## About this task
Would you reproduce exactly the lines below from the one holding "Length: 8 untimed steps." through the one holding "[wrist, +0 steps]", inclusive, and no others?

[Data to process]

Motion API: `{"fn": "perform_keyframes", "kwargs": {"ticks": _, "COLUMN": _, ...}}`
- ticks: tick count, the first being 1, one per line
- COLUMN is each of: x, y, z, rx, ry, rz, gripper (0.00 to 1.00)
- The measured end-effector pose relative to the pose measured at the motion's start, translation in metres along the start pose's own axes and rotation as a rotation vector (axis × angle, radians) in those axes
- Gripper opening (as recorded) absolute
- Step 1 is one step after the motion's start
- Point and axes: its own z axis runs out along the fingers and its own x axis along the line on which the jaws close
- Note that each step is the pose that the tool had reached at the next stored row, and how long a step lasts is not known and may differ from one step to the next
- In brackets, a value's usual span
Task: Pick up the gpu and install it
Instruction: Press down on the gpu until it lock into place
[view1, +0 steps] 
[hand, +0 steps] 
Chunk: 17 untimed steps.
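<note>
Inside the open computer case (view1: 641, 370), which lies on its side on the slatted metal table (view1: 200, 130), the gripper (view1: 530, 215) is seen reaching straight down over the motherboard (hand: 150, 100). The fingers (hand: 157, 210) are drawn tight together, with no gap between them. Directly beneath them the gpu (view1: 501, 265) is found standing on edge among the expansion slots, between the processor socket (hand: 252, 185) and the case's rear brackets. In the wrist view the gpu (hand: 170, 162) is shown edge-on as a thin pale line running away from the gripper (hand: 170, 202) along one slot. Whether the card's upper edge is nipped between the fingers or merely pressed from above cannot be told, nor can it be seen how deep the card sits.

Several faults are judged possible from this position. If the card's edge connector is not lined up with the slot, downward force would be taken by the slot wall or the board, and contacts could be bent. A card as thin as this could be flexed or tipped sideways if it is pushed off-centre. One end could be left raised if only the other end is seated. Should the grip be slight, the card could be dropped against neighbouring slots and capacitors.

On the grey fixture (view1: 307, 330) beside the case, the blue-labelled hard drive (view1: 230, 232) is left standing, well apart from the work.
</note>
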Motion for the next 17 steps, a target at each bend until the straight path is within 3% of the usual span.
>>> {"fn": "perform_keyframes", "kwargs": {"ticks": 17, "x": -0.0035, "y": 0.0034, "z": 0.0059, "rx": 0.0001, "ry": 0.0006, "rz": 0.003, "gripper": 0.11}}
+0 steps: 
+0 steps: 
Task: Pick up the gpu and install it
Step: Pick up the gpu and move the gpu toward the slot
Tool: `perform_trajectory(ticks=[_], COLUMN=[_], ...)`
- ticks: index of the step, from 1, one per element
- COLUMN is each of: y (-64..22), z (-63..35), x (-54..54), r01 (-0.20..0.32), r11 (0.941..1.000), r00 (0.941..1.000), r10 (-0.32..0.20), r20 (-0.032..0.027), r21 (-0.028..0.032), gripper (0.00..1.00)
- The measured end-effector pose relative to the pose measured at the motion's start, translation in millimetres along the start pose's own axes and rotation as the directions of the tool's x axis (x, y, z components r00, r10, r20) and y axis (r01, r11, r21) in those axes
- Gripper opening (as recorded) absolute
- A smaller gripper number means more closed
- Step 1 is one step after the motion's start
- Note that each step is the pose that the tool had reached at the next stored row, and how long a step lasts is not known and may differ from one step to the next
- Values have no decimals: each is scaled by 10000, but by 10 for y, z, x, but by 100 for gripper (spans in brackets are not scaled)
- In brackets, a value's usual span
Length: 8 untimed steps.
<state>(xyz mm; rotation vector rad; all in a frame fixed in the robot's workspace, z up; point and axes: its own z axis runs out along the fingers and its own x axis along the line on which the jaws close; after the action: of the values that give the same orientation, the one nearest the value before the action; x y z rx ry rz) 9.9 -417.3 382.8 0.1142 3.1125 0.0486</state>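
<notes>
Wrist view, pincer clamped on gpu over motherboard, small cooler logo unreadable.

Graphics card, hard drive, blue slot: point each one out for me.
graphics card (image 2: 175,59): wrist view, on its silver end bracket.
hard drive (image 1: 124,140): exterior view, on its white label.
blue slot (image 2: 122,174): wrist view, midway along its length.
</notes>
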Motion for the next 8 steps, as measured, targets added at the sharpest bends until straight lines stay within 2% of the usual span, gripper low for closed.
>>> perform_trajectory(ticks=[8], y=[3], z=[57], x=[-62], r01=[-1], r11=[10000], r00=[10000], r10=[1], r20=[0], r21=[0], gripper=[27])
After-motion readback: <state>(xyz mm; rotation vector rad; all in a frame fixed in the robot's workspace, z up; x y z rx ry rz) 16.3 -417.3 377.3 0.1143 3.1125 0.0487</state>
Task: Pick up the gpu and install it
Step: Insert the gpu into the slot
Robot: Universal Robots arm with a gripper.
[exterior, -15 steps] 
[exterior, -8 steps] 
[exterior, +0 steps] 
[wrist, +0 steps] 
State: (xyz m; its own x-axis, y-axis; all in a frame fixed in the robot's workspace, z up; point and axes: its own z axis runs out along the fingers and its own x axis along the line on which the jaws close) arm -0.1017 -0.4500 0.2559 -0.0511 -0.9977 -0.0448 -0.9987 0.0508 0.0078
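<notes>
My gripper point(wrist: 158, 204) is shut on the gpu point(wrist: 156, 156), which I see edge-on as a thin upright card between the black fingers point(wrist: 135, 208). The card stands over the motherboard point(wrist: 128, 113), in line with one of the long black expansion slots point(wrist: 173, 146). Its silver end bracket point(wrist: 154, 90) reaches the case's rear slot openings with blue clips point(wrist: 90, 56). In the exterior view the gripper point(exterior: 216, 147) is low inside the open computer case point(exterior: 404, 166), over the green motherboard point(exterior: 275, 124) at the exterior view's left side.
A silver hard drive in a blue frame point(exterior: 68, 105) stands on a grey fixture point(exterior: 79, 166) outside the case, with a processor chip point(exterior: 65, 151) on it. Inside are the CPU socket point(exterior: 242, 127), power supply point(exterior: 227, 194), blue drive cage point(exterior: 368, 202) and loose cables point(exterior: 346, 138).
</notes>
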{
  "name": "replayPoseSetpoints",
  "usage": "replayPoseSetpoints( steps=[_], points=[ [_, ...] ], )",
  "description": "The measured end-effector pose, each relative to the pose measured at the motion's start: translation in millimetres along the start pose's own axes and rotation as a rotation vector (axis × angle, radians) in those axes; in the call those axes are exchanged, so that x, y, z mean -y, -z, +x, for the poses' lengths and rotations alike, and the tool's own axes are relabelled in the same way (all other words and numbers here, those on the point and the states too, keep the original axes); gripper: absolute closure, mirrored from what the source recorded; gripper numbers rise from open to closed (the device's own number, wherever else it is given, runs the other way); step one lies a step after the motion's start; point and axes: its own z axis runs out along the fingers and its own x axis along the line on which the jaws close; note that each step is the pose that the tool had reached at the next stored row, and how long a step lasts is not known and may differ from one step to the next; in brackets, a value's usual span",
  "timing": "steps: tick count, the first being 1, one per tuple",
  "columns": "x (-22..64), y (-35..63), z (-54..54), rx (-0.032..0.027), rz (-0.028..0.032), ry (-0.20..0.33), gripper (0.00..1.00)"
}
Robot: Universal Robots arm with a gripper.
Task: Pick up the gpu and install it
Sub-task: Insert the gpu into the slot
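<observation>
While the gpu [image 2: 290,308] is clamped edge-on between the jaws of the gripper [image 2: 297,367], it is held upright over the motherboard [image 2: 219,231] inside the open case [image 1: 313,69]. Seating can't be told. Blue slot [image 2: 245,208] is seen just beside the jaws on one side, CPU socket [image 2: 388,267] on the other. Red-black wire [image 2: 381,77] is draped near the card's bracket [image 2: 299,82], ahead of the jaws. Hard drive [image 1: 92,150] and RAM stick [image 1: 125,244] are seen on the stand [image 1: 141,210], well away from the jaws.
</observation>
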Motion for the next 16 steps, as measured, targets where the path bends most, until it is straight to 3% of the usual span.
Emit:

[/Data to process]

## Response below
Length: 8 untimed steps.
<state>(xyz mm; rotation vector rad; all in a frame fixed in the robot's workspace, z up; point and axes: its own z axis runs out along the fingers and its own x axis along the line on which the jaws close; after the action: of the values that give the same orientation, the one nearest the value before the action; x y z rx ry rz) 9.9 -417.3 382.8 0.1142 3.1125 0.0486</state>
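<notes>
Wrist view, pincer clamped on gpu over motherboard, small cooler logo unreadable.

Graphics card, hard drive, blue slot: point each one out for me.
graphics card (image 2: 175,59): wrist view, on its silver end bracket.
hard drive (image 1: 124,140): exterior view, on its white label.
blue slot (image 2: 122,174): wrist view, midway along its length.
</notes>
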Motion for the next 8 steps, as measured, targets added at the sharpest bends until straight lines stay within 2% of the usual span, gripper low for closed.
>>> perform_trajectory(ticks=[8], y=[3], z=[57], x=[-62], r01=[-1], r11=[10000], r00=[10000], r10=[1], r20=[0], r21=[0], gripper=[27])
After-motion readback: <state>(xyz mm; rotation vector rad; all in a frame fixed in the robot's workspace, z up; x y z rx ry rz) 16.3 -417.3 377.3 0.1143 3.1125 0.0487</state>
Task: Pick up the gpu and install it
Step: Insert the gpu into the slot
Robot: Universal Robots arm with a gripper.
[exterior, -15 steps] 
[exterior, -8 steps] 
[exterior, +0 steps] 
[wrist, +0 steps] 

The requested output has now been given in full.